Task instructions: In the copy, keep every line below as it is and leave out the pictures.

== Provided data ==

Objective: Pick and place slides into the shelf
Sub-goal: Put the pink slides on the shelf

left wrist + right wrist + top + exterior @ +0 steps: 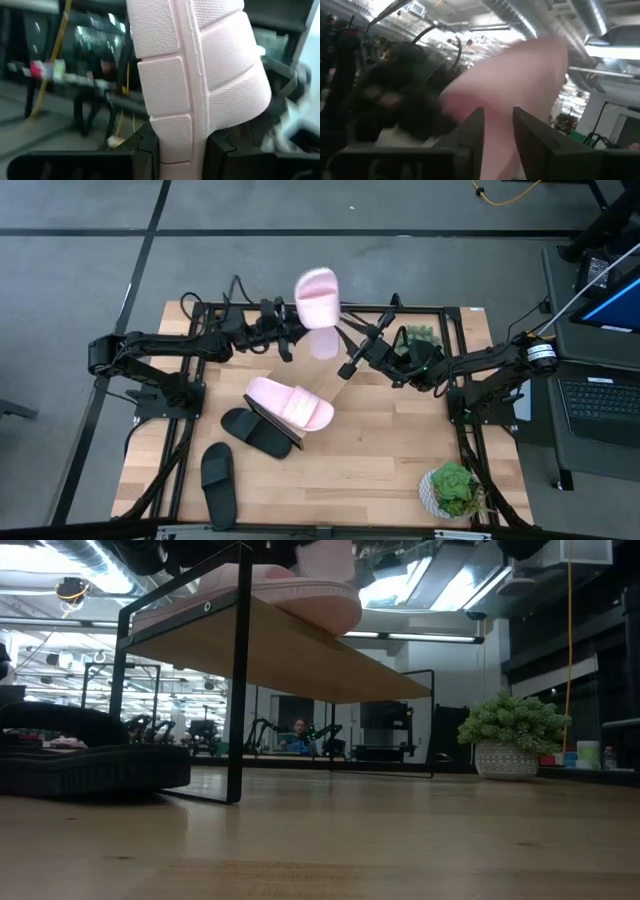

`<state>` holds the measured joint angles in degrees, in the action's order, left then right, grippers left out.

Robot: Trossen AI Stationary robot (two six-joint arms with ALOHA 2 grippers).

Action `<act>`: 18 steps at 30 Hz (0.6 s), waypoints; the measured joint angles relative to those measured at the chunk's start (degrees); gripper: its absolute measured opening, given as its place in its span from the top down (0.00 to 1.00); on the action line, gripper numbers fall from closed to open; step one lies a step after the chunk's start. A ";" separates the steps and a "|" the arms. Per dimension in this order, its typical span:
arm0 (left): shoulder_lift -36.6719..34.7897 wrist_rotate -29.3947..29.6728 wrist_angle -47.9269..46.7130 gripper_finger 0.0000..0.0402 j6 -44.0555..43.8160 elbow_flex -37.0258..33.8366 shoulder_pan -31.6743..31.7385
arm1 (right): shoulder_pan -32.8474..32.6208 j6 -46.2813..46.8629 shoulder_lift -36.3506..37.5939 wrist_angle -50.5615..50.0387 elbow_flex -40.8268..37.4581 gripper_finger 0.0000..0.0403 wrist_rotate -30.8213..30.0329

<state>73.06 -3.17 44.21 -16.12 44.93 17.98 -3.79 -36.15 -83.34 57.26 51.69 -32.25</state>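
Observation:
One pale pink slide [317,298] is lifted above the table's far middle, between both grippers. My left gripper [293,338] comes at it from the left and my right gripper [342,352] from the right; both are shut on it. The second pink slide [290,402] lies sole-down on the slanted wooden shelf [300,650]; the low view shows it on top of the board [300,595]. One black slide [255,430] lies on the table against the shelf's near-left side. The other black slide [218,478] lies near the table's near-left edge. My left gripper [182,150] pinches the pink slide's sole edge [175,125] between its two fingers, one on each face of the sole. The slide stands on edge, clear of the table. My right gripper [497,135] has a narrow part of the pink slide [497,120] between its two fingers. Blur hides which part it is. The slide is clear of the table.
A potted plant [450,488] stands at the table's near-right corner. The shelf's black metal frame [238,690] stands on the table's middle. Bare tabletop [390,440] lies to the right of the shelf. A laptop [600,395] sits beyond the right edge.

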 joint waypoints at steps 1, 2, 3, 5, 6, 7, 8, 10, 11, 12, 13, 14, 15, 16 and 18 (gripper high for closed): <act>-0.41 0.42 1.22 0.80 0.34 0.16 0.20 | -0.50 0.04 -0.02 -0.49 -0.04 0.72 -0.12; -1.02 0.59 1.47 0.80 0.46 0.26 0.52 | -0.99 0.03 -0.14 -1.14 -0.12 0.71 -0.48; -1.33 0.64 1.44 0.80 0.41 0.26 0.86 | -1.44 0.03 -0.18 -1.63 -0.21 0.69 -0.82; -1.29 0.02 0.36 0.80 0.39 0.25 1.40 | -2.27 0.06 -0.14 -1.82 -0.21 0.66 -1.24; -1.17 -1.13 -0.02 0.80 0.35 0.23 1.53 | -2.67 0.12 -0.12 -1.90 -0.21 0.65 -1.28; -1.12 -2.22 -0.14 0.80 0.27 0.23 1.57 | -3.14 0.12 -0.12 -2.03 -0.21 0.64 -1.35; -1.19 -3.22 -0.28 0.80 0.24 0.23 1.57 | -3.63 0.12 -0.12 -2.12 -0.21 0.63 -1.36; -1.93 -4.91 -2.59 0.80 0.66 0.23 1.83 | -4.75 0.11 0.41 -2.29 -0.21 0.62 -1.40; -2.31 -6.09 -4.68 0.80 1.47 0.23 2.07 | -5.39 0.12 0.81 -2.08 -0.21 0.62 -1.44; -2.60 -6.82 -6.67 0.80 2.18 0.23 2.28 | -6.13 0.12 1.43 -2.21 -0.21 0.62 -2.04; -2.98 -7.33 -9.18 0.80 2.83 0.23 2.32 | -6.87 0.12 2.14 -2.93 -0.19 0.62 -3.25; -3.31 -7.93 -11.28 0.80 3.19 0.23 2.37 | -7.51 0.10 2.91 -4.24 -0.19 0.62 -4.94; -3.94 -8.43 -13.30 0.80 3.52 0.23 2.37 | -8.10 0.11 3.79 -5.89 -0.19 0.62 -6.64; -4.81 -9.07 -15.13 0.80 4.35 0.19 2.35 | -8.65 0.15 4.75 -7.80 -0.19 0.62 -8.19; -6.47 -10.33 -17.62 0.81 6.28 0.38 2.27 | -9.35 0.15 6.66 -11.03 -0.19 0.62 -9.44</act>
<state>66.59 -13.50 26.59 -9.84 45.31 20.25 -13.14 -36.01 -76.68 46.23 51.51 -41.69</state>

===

Final answer:
Objective: Pick and place slides into the shelf
Sub-goal: Put the pink slides on the shelf

left wrist + right wrist + top + exterior @ +0 steps: 

`<state>` holds the measured joint angles in degrees, in the action's order, left then right, grippers left out.

Robot: Trossen AI Stationary robot (two six-joint arms with ALOHA 2 grippers).

Action `<act>`: 18 steps at 30 Hz (0.6 s), waypoints; the measured joint angles relative to those measured at the chunk's start (degrees); gripper: its absolute measured opening, given as its place in its span from the top down (0.00 to 1.00); on the action line, gripper numbers fall from closed to open; step one lies a step after the chunk's start. A ";" separates the steps and a "|" the arms. Per dimension in this order, its typical span:
arm0 (left): shoulder_lift -36.6719..34.7897 wrist_rotate -29.3947..29.6728 wrist_angle -47.9269..46.7130 gripper_finger 0.0000..0.0402 j6 -44.0555..43.8160 elbow_flex -37.0258..33.8366 shoulder_pan -31.6743..31.7385
arm1 (right): shoulder_pan -32.8474..32.6208 j6 -46.2813..46.8629 shoulder_lift -36.3506..37.5939 wrist_angle -50.5615..50.0387 elbow_flex -40.8268..37.4581 gripper_finger 0.0000..0.0403 wrist_rotate -30.8213..30.0329

<state>73.06 -3.17 44.21 -16.12 44.93 17.98 -3.79 -36.15 -83.34 57.26 51.69 -32.25</state>
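Observation:
One pale pink slide [317,298] is lifted above the table's far middle, between both grippers. My left gripper [293,338] comes at it from the left and my right gripper [342,352] from the right; both are shut on it. The second pink slide [290,402] lies sole-down on the slanted wooden shelf [300,650]; the low view shows it on top of the board [300,595]. One black slide [255,430] lies on the table against the shelf's near-left side. The other black slide [218,478] lies near the table's near-left edge. My left gripper [182,150] pinches the pink slide's sole edge [175,125] between its two fingers, one on each face of the sole. The slide stands on edge, clear of the table. My right gripper [497,135] has a narrow part of the pink slide [497,120] between its two fingers. Blur hides which part it is. The slide is clear of the table.
A potted plant [450,488] stands at the table's near-right corner. The shelf's black metal frame [238,690] stands on the table's middle. Bare tabletop [390,440] lies to the right of the shelf. A laptop [600,395] sits beyond the right edge.
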
 joint waypoints at steps 1, 2, 3, 5, 6, 7, 8, 10, 11, 12, 13, 14, 15, 16 and 18 (gripper high for closed): <act>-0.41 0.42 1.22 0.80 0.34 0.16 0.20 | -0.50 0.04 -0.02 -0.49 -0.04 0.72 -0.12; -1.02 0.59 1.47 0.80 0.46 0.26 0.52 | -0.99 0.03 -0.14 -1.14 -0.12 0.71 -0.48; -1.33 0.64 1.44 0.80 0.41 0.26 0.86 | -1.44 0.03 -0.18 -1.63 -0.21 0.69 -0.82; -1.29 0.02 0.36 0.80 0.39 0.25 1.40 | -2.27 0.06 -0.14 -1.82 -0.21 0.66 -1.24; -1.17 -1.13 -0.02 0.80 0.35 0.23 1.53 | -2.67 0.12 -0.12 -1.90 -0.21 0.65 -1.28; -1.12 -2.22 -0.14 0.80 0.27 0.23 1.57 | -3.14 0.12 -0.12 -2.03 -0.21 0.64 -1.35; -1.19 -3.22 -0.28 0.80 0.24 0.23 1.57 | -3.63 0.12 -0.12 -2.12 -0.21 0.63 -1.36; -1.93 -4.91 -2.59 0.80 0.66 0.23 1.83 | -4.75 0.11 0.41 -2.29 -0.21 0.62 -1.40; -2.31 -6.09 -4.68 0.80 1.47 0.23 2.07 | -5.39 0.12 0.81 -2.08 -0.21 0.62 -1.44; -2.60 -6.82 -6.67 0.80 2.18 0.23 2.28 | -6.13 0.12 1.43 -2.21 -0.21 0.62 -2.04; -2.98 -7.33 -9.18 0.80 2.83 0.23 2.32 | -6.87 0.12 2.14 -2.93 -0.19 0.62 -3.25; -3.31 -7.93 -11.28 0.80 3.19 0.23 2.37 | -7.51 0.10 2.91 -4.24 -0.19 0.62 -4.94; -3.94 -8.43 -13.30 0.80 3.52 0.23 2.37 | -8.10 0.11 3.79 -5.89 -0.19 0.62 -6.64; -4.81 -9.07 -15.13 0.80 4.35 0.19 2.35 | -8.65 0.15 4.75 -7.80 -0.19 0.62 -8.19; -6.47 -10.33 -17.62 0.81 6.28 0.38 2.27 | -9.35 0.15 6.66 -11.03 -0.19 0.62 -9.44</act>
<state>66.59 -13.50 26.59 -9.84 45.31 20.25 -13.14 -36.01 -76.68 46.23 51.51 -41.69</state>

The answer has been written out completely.